Image courtesy of British Library Photostream

Image courtesy of British Library Photostream


The Wave

In Japan, a great wave would rise up
from the stirrings of the earth. As children

we knew nothing of the subterranean
shattering, nothing of how the heart

might not survive its quaking. We stood
under the wave, watching it form

and fold. Look how it has strewn
us on the shore. How we are not

bodies, but sand. Not sand, but glass.
Miraculous, microscopic.

 

Clay Feet

I never hid my limp from anyone,
walking or dancing. On my feet twelve hours
a day, sculpting. Or sitting, with little clay
feet in my lap, working, not looking up.

Hear me limp along in my protestations
now and you wouldn't know my miles in the sun,
just as you pass a locust in the grass, lying
on its wings, but ready—zzt!—to buzz and spring.
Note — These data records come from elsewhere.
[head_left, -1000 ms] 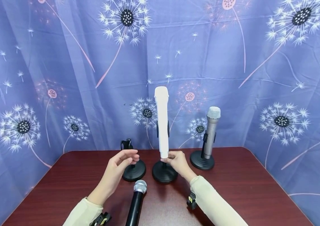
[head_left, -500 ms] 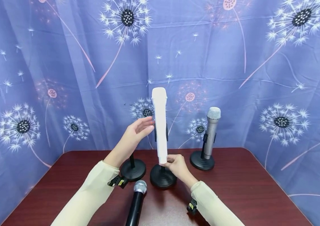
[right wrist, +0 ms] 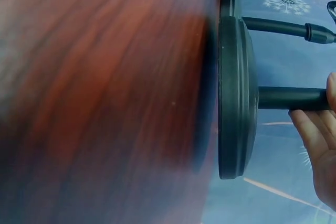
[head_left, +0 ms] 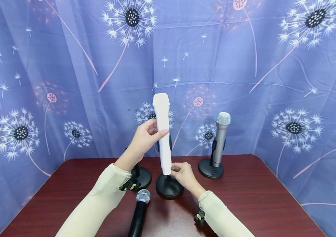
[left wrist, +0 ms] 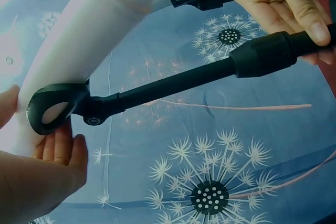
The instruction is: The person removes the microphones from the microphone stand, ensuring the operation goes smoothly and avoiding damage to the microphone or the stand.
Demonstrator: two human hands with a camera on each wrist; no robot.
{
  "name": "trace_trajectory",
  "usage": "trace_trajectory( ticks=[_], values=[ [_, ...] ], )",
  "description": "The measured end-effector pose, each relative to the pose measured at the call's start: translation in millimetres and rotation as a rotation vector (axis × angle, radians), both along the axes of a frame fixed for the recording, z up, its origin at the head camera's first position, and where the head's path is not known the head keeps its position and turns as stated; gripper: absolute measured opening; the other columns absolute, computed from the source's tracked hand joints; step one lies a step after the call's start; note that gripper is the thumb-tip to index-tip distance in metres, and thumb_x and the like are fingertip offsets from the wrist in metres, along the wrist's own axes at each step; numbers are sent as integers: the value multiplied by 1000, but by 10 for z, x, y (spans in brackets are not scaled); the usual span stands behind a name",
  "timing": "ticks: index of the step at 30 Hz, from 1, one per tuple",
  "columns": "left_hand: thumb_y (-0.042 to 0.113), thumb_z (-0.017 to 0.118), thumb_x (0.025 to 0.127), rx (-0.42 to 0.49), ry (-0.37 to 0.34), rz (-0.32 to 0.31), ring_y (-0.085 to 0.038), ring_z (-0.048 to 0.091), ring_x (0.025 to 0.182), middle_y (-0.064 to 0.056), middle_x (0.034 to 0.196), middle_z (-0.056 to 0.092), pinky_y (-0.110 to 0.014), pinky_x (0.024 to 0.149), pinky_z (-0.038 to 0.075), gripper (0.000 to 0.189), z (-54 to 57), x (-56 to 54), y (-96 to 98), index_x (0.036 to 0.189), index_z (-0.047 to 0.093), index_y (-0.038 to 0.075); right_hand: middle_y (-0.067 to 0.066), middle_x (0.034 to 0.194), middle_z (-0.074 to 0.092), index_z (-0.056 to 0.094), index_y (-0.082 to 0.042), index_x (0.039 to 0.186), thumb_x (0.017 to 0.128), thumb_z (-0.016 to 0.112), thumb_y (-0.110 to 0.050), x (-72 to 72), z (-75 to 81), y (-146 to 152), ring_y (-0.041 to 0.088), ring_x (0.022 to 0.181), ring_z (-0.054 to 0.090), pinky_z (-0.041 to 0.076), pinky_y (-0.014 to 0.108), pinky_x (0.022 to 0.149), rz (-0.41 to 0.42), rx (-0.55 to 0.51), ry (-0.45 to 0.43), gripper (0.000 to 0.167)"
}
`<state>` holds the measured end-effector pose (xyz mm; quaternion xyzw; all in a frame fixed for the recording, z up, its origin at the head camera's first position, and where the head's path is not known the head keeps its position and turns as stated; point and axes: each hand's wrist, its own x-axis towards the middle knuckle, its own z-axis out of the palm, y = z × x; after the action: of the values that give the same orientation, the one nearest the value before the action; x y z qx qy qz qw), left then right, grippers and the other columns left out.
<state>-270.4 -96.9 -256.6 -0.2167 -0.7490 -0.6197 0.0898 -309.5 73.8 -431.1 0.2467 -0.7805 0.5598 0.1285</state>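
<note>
A white microphone [head_left: 162, 113] stands nearly upright in the clip [left wrist: 68, 94] of a black desk stand [head_left: 169, 188]. My left hand [head_left: 143, 140] holds the microphone around its middle, thumb on the near side and fingers on the left, close to the clip. Below, my right hand [head_left: 185, 176] grips the stand's pole [right wrist: 289, 98] between thumb and fingers, as the left wrist view also shows. In the right wrist view a dark band runs along the underside of the round base [right wrist: 238, 103]; whether it touches the table is unclear.
A black microphone with a silver head [head_left: 143, 196] lies on the red-brown table [head_left: 245, 197]. A silver microphone [head_left: 221, 138] stands in a stand at the right. Another black stand [head_left: 144, 179] is partly hidden behind my left arm. A patterned blue curtain [head_left: 120, 108] hangs behind.
My left hand has risen from over the left stand to the white microphone and taken hold of it. The white microphone and its stand have shifted a little left and nearer, my right hand still gripping.
</note>
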Motion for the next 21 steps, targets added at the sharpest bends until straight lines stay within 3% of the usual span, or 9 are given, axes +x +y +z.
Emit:
trace_trajectory(
  ticks=[9, 17, 21],
  values=[
    [20, 68, 91, 56, 38, -19, -20, 61, 98, -12, 108, 65, -35, 86, 49, 41, 9, 5, -10, 128, 56, 6, 20, 87, 72, 72, 7, 97, 76, 76, 5, -12, 42, -26, 29, 81, 71, 53, 22, 59, -12, -1, -31, 21],
    [16, 65, 93, 100, 25, -26, -22, 60, 101, -16, 113, 63, -35, 87, 48, 42, 3, -5, 4, 131, 54, 4, 18, 85, 72, 72, 6, 97, 75, 76, 6, -20, 59, -19, 28, 78, 71, 53, 22, 58, -32, 27, -20, 22],
    [14, 64, 94, 111, 23, -35, -22, 60, 103, -17, 117, 62, -37, 90, 48, 44, 15, -9, 14, 134, 51, 4, 16, 83, 72, 74, 4, 95, 76, 77, 3, -16, 94, -18, 22, 73, 70, 52, 22, 56, -21, 17, -6, 19]
  ],
)
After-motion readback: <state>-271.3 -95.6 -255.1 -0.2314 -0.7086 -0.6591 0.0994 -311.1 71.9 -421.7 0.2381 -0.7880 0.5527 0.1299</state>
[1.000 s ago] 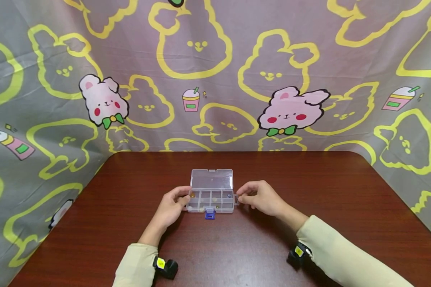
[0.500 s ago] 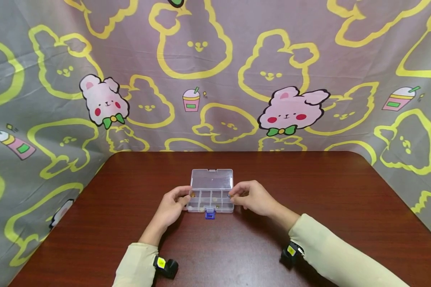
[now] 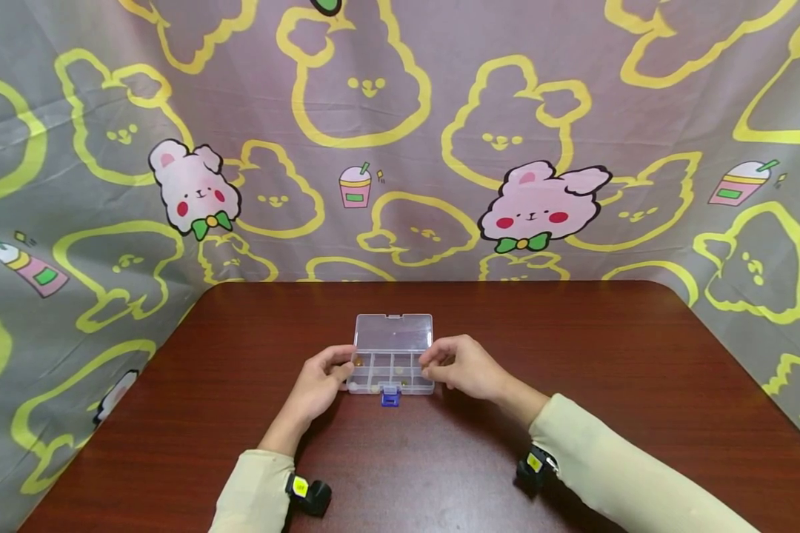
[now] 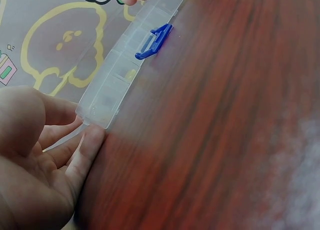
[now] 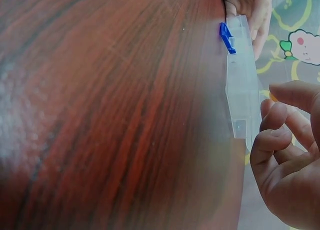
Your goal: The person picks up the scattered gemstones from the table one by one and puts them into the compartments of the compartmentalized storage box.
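Observation:
A clear plastic compartment box (image 3: 416, 389) lies on the table with its lid (image 3: 393, 333) raised at the back and a blue latch (image 3: 390, 399) hanging at the front. Several small beads sit in its compartments, among them an amber one (image 3: 358, 362) at the back left. My left hand (image 3: 316, 385) grips the box's left end between thumb and fingers. Over the right-end compartments, my right hand (image 3: 465, 366) pinches a small orange bead (image 5: 273, 97), mostly covered by the fingertips. In the right wrist view its lower fingers curl beside the box's end.
The dark reddish-brown wooden table (image 3: 400, 459) reaches back to a grey curtain (image 3: 400, 111) printed with yellow outlines and rabbits. Cameras are strapped to both wrists, above pale sleeves.
My right hand has moved left, from beside the box's right end to over its right compartments. The left hand and the box have stayed in place.

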Available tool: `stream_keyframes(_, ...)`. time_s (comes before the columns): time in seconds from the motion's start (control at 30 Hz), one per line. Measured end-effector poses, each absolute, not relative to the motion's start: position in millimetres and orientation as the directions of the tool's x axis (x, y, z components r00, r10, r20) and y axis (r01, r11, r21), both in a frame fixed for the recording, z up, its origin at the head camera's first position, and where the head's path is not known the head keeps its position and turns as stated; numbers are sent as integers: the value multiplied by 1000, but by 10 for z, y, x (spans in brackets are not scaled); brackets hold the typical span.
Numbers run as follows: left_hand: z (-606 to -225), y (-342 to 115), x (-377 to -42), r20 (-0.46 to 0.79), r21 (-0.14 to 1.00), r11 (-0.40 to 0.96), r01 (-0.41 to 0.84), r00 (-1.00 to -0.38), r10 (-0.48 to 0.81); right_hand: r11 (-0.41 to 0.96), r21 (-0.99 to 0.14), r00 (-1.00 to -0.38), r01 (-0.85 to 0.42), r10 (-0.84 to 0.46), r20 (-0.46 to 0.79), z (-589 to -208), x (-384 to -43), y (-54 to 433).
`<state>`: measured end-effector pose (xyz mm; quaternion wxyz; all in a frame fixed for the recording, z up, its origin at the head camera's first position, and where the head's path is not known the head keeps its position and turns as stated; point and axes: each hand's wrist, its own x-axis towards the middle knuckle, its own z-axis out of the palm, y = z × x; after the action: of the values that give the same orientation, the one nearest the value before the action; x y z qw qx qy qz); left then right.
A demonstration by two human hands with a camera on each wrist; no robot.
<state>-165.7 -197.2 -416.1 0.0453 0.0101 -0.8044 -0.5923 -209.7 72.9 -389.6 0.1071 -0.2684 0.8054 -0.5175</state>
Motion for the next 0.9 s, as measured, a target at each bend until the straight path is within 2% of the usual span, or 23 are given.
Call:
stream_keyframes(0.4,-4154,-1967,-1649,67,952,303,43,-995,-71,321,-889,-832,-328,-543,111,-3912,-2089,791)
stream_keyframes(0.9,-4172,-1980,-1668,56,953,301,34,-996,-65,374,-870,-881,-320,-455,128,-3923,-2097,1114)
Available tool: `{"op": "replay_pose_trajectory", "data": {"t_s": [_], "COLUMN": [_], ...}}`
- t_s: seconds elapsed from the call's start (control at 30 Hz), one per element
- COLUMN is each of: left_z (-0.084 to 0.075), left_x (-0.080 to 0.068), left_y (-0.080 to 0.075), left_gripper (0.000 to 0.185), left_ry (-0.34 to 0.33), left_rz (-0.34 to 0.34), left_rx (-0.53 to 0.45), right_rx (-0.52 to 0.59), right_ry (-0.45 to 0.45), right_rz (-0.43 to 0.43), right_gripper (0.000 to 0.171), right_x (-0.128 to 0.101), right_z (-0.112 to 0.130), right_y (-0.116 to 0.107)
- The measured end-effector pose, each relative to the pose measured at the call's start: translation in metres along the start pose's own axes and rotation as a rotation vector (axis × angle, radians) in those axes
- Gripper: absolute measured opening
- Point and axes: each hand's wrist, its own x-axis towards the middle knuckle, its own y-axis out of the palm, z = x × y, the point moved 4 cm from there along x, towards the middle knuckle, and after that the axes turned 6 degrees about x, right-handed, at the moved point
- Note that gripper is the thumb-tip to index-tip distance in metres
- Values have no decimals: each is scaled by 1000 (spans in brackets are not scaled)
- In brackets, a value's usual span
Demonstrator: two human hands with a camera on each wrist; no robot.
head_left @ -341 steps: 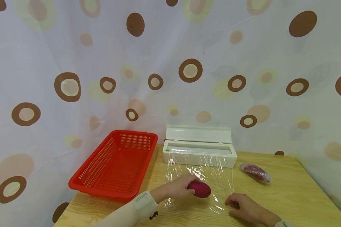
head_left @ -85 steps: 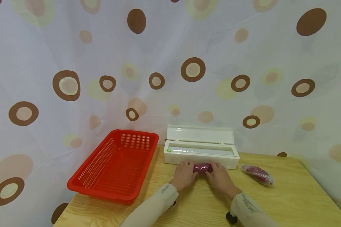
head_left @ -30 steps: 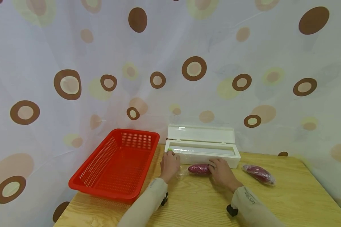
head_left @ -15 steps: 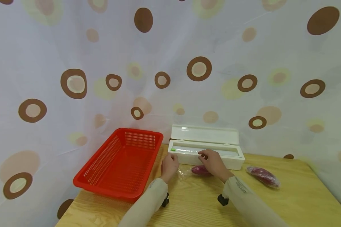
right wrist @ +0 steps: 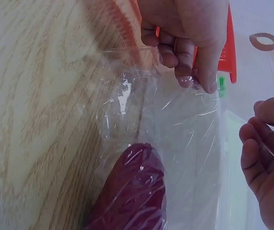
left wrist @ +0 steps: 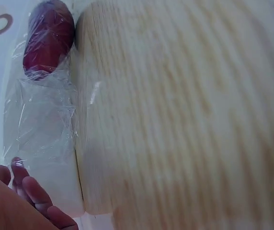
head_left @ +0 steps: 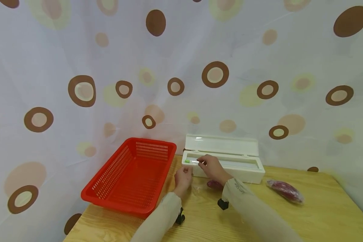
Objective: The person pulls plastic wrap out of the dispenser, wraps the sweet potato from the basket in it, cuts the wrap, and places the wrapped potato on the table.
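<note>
The left hand [head_left: 183, 176] rests at the near left corner of the white wrap box [head_left: 230, 165], its fingers [right wrist: 194, 72] curled down and pinching the loose edge of the clear wrap [right wrist: 175, 124]. In the right wrist view those fingertips press into the film just above the green tab [right wrist: 220, 82]. The red basket [head_left: 130, 174] lies just beyond that hand, to its left, on the wooden tabletop [head_left: 290, 218].

The right hand [head_left: 210, 165] reaches across over the front edge of the box, with its fingers [right wrist: 259, 143] bent and close together near the green tab [head_left: 187, 161] at the left end of the box's slot. Whether they actually grip the film or the cutter there cannot be told; in the right wrist view they hover curled beside the wrap with nothing plainly between them.

The wrapped sweet potato [head_left: 213, 184] lies on the tabletop just below the right hand's wrist and to the right of the left hand, against the front of the box. The wrist views show it dark red under wrinkled film [left wrist: 41, 110], one end [left wrist: 48, 38] pointing away from the left fingers [left wrist: 31, 191], the film trailing from it toward them. The box lid [head_left: 222, 145] stands open behind. A second wrapped sweet potato [head_left: 285, 191] lies well apart to the right of both hands, near the box's right end.
</note>
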Motion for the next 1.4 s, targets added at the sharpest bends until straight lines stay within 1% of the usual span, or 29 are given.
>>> {"op": "replay_pose_trajectory", "data": {"t_s": [0.1,0.27,0.37,0.47,0.57,0.67,0.73,0.8,0.83,0.97,1.03,1.07,1.13,1.2,1.3,1.4], "left_z": [-2,-10,-13,-14,-14,-15,-16,-18,-19,-24,-24,-24,-23,-22,-22,-21], "left_x": [-1,1,3,4,3,1,2,4,5,7,5,4,3,3,4,5], "left_y": [0,-1,-1,2,4,5,6,6,6,3,2,1,-1,-2,-4,-5], "left_gripper": [12,9,8,10,12,13,15,16,18,25,26,26,22,19,16,16], "left_ry": [46,179,220,219,209,188,181,192,197,266,299,316,348,348,316,255], "left_rz": [-25,-36,-33,-24,-33,-38,-36,-36,-30,-30,-30,-38,-63,-77,-98,-94], "left_rx": [-34,-114,-122,-117,-117,-128,-124,-74,-32,171,219,223,198,164,116,72], "right_rx": [10,44,46,38,41,49,52,53,53,41,33,28,21,16,21,34], "right_ry": [4,53,76,100,121,134,124,106,92,67,59,55,36,13,-5,0], "right_rz": [1,16,28,42,49,41,27,10,3,3,14,22,31,37,48,64], "right_gripper": [18,20,21,21,20,19,18,17,17,16,16,16,16,16,16,18], "right_x": [2,5,6,6,6,5,6,6,7,9,9,10,10,11,14,19], "right_z": [-1,-6,-10,-15,-19,-21,-22,-23,-23,-24,-22,-21,-18,-15,-11,-7], "right_y": [3,6,6,6,8,9,10,10,11,12,12,13,13,13,14,15]}}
So am I blue and green, frazzled, dazzled,
hiding in the open until I fly.
Oh, my women, don't remind me of the boot,
its heavy fall. A wasp devours my heart.

 

Wounded Niobid

I took an arrow to the breast
as a daughter of Niobe,

that proud woman nothing like my own
hardworking mother, humble

in her hopes that we bring honor to her,
not, as I did, shame.

I took the figure from Sakuntala
and let her lean, dying

from her wound. Artemis blessed me,
Lady of Wild Things!

Once, I made that woman with a doe,
stolen from my studio.

It all mixes up in memory, as myth.
I can't remember who I was.

And then there is a small kindness,
a cup of chocolate,

or my little brother's face as a child!
We don't know what will pierce us.

Or how long we'll linger,
bleeding from the deadly aim.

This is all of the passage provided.